Unfortunately the FAA (Transport Airplane Directorate) has already dismissed the Failsafe Jackscrew as being "out of the question" due to the Alaska 261 crash being caused solely by human failure (i.e. maintenance error inasmuch as a worn but not yet threadbare screw was not replaced two years before the crash and this failure to mantain being exacerbated by caked grease also preventing the screw-threads from being lubricated). The FAA's own Cost-benefit analysis does not justify the cost of replacing existing jackscrews with this NASA Failsafe Design.

The Story of why that failing AK261 jackscrew was NOT replaced is in large part the story of Whistleblower John Liotine (links 7 & 8).

On 10 Dec 02 the NTSB will possibly follow the lead of ex-member Dr Loeb when he condemned the 737 rudder design as having
insufficient "reliable redundancy". When McDD had the MD-80/90 jackscrew design certified originally it was upon the false premise that the horizontal stabilizer was "structure" and therefore did NOT come under that part of FAR25 that lays down strict redundancy and single-point failure rules for flight-controls. It is now patently obvious that the horizontal stabilizer and its jackscrew are indeed critical "flight controls"

Lu Zuckerman
8th Dec 2002, 21:00
.So far, in reading bewteen the lines, I suspect that we did accomodate some of your concerns.

To: lomapaseo

They may be mixed up but here are the basic problems:

1) Most reliability and maintainability and many safety engineers have never turned a wrench in anger. Most of them have been transferred to the RMS department to avoid layoff. Most being design engineers will deal with the item under analysis as a mathematical entity instead of an element that is subject to abuse by its’ environment, by a hamfisted mechanic or possibly it has a design flaw or a manufacturing flaw. These things are very seldom taken into consideration during the reliability analysis.
2) In order to perform a reliability analysis the analyst requires a database that contains failure rates under a stated environment and stress level. Such a document does not exist. As previously stated the documents provided by the Government for use on reliability programs for government equipment are totally useless but if the analyst can prove that his number came from that database the government will accept it. These same databases are used for commercial aircraft and many other programs requiring Reliability analysis. The databases for electronic parts are quite complete so the problem of unusable information is mooted.
3) Reliability analysis was developed by the US Air Force to determine the best way to improve electronic system architecture. The analyst would create a block diagram reflecting the system design. He would insert fictitious failure rates in each block and using Boolean Algebra run a calculation to determine the system failure rate. Then by inserting redundancy of several kinds and using the same failure rates he would run his calculation again to see if there was any improvement in the end number. This would be performed several times until the analyst arrived at the optimum design. The end numbers were meaningless but they showed that by altering the design you could improve reliability. By requirement RMS analysis must be accomplished prior to freezing the design. Now because of financial constraints or whatever excuse engineering can come up with the analysis is done very close to design freeze and in some cases after design freeze. So whatever analysis is performed it does not mean a thing.
4) Now when a block diagram is constructed for a mechanical entity the analyst will create a block diagram reflecting the system architecture and plug in failure rates that come from the meaningless government database. The analyst will run his calculation to determine if he meets the contract requirements. If he can’t he will go back to the database and manipulate the numbers in order to meet contract requirements. One year later the company must show reliability growth and in order to do that the analyst will select even better numbers in order to show growth even though the design has not changed.
5) Engineers have a not invented here attitude when it comes to reliability or maintainability input.

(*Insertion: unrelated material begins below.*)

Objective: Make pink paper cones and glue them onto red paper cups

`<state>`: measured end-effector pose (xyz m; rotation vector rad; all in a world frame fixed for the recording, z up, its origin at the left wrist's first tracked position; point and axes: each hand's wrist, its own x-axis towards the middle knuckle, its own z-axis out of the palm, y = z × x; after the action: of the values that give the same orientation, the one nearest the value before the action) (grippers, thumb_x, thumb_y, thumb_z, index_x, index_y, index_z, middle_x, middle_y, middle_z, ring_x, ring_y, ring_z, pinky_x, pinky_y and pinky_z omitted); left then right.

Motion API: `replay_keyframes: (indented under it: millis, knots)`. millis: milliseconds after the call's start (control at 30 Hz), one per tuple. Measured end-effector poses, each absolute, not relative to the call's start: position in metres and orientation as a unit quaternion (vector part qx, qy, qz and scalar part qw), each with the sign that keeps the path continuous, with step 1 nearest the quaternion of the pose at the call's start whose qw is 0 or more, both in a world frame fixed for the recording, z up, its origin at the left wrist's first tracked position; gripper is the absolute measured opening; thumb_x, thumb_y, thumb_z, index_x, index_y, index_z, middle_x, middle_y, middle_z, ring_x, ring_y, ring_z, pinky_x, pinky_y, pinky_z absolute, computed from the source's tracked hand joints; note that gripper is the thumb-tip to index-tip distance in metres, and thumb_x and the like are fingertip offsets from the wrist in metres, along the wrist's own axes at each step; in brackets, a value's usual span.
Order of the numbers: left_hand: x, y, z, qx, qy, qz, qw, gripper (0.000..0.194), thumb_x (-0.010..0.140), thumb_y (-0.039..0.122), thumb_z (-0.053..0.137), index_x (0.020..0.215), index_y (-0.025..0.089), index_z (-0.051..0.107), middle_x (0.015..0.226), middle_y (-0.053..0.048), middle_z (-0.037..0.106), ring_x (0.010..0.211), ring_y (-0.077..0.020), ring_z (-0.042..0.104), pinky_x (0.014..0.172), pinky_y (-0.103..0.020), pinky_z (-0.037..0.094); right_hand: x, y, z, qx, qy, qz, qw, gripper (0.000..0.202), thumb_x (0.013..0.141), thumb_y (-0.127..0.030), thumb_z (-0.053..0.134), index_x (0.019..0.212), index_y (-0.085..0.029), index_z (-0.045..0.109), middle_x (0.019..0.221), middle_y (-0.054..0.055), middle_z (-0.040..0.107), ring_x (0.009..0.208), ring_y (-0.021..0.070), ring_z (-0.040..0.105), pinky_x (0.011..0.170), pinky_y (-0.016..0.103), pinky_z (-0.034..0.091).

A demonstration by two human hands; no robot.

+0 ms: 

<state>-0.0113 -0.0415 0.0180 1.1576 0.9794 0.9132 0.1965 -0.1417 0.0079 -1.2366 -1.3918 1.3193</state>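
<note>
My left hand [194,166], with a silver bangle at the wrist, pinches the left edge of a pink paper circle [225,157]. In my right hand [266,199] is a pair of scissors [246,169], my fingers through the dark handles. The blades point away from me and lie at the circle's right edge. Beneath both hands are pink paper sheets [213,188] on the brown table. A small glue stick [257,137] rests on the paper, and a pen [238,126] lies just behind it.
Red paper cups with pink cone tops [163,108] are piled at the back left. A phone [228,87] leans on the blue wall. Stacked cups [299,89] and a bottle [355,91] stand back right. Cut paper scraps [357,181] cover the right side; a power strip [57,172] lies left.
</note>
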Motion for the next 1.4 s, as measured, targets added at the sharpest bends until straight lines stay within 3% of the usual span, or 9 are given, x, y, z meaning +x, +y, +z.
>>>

I could go on for much more but I will be eating up space on Danny’s’ server. Suffice it to say, if you use the government-supplied system and can show that the analyses complied with those guidelines and specs and your numbers comply with the contract then it is acceptable. The UK has a Def Stan, which reflects the US Government specs, and they have the same problems.

Now consider the FTA, which is submitted to the certification authorities, comprises the failure rates determined in the reliability analyses. Computer engineers came up with the following quote and it is applicable here. Garbage In Garbage Out (GIGO).

I believe this has been carried far enough. I haven’t been influential in changing the system in 34 years and I doubt it will ever change as too many people have a vested interest in not changing it.


:rolleyes:

Belgique
8th Dec 2002, 21:12
The Air Line Pilots Assoc. (ALPA) submission to the NTSB docket on the Alaska Flight 261 crash case is at this link (http://www.iasa-intl.com/pdf/ALASKA261_Submission.pdf). (a 750kb pdf file). It provides ample grist to support the case for retro-fit of a Fail-Safe Jackscrew. I would add a few thoughts:

The airplane is supposed to be certified against catastrophic failure, and the standard is to a probability of not more than 1 in a billion flights (1X10-9, or "extremely improbable"). If one is designing a system where maintenance is the failsafe mechanism, then we are in the realm of human error, which occurs more often than a rate of once every billion. Now we are talking "improbable" error rates in the range of one in a million 1X10-6) to once in 100 million (1x10-8). So timely and proper maintenance is not failsafe, since it can fail to be properly performed at orders of magnitude 1-3 times more often than the one in a billion standard.

As this document shows, the probability of failure was virtually one, since the work wasn't done. Given the potential for human failings, I believe one could credibly argue that any flight-critical system dependent on maintenance for safety is not failsafe - by definition.

You will note in this document that the FAA had no mechanism in place to track premature wear rates. Moreover, the FAA was a silent partner in the evolution of MSG-2 to MSG-3 maintenance protocols, by which inspection intervals were lengthened (and on the basis of virtually no in-service data; so much for "data-driven" safety). Note the artful wording
-- the FAA never "approved" the MSG-3 work. Rather, the FAA acknowledged the revised practices -- which is to say it did not assume responsibility and thereby seems to have neatly side-stepped the issue of being held accountable for the revised MSG-3 practices.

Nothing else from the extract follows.